- _Your task_:
Please repeat the listing exactly, with every line intact.

● ● ● ●

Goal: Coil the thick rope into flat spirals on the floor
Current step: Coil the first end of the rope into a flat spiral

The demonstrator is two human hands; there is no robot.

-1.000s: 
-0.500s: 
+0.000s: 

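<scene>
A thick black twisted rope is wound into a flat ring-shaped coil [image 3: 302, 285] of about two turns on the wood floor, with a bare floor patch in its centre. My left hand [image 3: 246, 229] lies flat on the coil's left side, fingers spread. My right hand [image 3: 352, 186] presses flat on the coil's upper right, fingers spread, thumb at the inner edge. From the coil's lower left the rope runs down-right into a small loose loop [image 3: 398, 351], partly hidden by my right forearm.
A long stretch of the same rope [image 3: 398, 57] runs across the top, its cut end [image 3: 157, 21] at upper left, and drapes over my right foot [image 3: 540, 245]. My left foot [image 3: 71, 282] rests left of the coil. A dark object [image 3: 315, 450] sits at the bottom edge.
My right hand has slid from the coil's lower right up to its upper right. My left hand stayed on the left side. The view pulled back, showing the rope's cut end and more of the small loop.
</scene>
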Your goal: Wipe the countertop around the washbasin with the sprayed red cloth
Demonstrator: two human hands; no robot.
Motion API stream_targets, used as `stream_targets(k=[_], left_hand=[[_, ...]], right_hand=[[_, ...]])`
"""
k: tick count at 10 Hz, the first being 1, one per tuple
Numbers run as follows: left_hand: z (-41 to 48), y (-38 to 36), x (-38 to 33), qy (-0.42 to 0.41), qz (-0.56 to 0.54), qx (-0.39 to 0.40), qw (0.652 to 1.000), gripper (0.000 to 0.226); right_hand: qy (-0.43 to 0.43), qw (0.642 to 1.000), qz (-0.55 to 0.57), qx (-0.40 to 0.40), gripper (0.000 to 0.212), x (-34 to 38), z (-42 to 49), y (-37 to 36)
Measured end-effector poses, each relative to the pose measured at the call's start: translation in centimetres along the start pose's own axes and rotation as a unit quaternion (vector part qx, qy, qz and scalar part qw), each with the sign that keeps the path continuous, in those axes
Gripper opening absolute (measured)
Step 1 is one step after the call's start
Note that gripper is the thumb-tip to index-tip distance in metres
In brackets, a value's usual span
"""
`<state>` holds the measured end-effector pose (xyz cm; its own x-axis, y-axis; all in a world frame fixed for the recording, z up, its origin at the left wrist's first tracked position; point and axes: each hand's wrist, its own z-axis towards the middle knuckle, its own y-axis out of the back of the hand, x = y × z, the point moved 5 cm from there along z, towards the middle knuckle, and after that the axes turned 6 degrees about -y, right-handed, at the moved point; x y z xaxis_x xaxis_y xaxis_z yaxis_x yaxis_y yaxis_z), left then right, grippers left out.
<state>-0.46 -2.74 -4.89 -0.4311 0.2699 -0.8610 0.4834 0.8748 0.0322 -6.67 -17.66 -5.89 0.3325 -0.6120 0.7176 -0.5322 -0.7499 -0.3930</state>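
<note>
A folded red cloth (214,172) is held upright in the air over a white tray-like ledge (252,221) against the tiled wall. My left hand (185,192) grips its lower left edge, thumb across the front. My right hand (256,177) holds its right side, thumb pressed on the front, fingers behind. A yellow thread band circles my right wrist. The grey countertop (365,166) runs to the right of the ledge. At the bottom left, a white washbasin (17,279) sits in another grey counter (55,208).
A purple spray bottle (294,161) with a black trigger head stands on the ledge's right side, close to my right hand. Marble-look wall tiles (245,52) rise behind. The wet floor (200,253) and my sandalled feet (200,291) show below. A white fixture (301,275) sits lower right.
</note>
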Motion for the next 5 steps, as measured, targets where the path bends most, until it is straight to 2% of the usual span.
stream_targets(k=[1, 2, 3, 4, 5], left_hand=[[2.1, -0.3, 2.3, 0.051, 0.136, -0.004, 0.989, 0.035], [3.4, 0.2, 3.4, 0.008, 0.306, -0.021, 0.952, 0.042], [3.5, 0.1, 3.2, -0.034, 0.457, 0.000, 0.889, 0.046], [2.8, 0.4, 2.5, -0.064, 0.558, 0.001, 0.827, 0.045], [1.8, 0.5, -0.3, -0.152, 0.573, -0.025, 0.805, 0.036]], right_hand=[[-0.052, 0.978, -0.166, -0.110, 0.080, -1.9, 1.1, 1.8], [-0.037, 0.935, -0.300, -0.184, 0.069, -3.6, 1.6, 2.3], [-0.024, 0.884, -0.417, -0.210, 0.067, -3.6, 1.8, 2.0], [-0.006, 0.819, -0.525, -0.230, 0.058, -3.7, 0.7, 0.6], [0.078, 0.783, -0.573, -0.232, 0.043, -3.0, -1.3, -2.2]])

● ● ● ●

- _Answer box_:
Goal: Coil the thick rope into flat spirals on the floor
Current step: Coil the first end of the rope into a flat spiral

The demonstrator is two human hands; there is no robot.

-1.000s: 
-0.500s: 
+0.000s: 

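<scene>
A thick black twisted rope is wound into a flat ring-shaped coil [image 3: 302, 285] of about two turns on the wood floor, with a bare floor patch in its centre. My left hand [image 3: 246, 229] lies flat on the coil's left side, fingers spread. My right hand [image 3: 352, 186] presses flat on the coil's upper right, fingers spread, thumb at the inner edge. From the coil's lower left the rope runs down-right into a small loose loop [image 3: 398, 351], partly hidden by my right forearm.
A long stretch of the same rope [image 3: 398, 57] runs across the top, its cut end [image 3: 157, 21] at upper left, and drapes over my right foot [image 3: 540, 245]. My left foot [image 3: 71, 282] rests left of the coil. A dark object [image 3: 315, 450] sits at the bottom edge.
My right hand has slid from the coil's lower right up to its upper right. My left hand stayed on the left side. The view pulled back, showing the rope's cut end and more of the small loop.
</scene>
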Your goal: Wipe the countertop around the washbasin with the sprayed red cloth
Demonstrator: two human hands; no robot.
Motion API stream_targets, used as `stream_targets(k=[_], left_hand=[[_, ...]], right_hand=[[_, ...]])`
"""
k: tick count at 10 Hz, the first being 1, one per tuple
Numbers run as follows: left_hand: z (-41 to 48), y (-38 to 36), x (-38 to 33), qy (-0.42 to 0.41), qz (-0.56 to 0.54), qx (-0.39 to 0.40), qw (0.652 to 1.000), gripper (0.000 to 0.226); right_hand: qy (-0.43 to 0.43), qw (0.642 to 1.000), qz (-0.55 to 0.57), qx (-0.40 to 0.40), gripper (0.000 to 0.212), x (-34 to 38), z (-42 to 49), y (-37 to 36)
Measured end-effector poses, each relative to the pose measured at the call's start: translation in centimetres along the start pose's own axes and rotation as a unit quaternion (vector part qx, qy, qz and scalar part qw), each with the sign that keeps the path continuous, in those axes
Gripper opening absolute (measured)
Step 1 is one step after the call's start
Note that gripper is the thumb-tip to index-tip distance in metres
In brackets, a value's usual span
"""
`<state>` holds the measured end-effector pose (xyz cm; its own x-axis, y-axis; all in a world frame fixed for the recording, z up, its origin at the left wrist's first tracked position; point and axes: each hand's wrist, its own z-axis towards the middle knuckle, its own y-axis out of the back of the hand, x = y × z, the point moved 5 cm from there along z, towards the middle knuckle, and after that the axes turned 6 degrees about -y, right-handed, at the moved point; x y z xaxis_x xaxis_y xaxis_z yaxis_x yaxis_y yaxis_z), left then right, grippers left out.
<state>-0.46 -2.74 -4.89 -0.4311 0.2699 -0.8610 0.4834 0.8748 0.0322 -6.67 -17.66 -5.89 0.3325 -0.6120 0.7176 -0.5322 -0.7499 -0.3930</state>
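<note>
A folded red cloth (214,172) is held upright in the air over a white tray-like ledge (252,221) against the tiled wall. My left hand (185,192) grips its lower left edge, thumb across the front. My right hand (256,177) holds its right side, thumb pressed on the front, fingers behind. A yellow thread band circles my right wrist. The grey countertop (365,166) runs to the right of the ledge. At the bottom left, a white washbasin (17,279) sits in another grey counter (55,208).
A purple spray bottle (294,161) with a black trigger head stands on the ledge's right side, close to my right hand. Marble-look wall tiles (245,52) rise behind. The wet floor (200,253) and my sandalled feet (200,291) show below. A white fixture (301,275) sits lower right.
</note>
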Motion for the next 5 steps, as measured, targets where the path bends most, until it is straight to 2% of the usual span.
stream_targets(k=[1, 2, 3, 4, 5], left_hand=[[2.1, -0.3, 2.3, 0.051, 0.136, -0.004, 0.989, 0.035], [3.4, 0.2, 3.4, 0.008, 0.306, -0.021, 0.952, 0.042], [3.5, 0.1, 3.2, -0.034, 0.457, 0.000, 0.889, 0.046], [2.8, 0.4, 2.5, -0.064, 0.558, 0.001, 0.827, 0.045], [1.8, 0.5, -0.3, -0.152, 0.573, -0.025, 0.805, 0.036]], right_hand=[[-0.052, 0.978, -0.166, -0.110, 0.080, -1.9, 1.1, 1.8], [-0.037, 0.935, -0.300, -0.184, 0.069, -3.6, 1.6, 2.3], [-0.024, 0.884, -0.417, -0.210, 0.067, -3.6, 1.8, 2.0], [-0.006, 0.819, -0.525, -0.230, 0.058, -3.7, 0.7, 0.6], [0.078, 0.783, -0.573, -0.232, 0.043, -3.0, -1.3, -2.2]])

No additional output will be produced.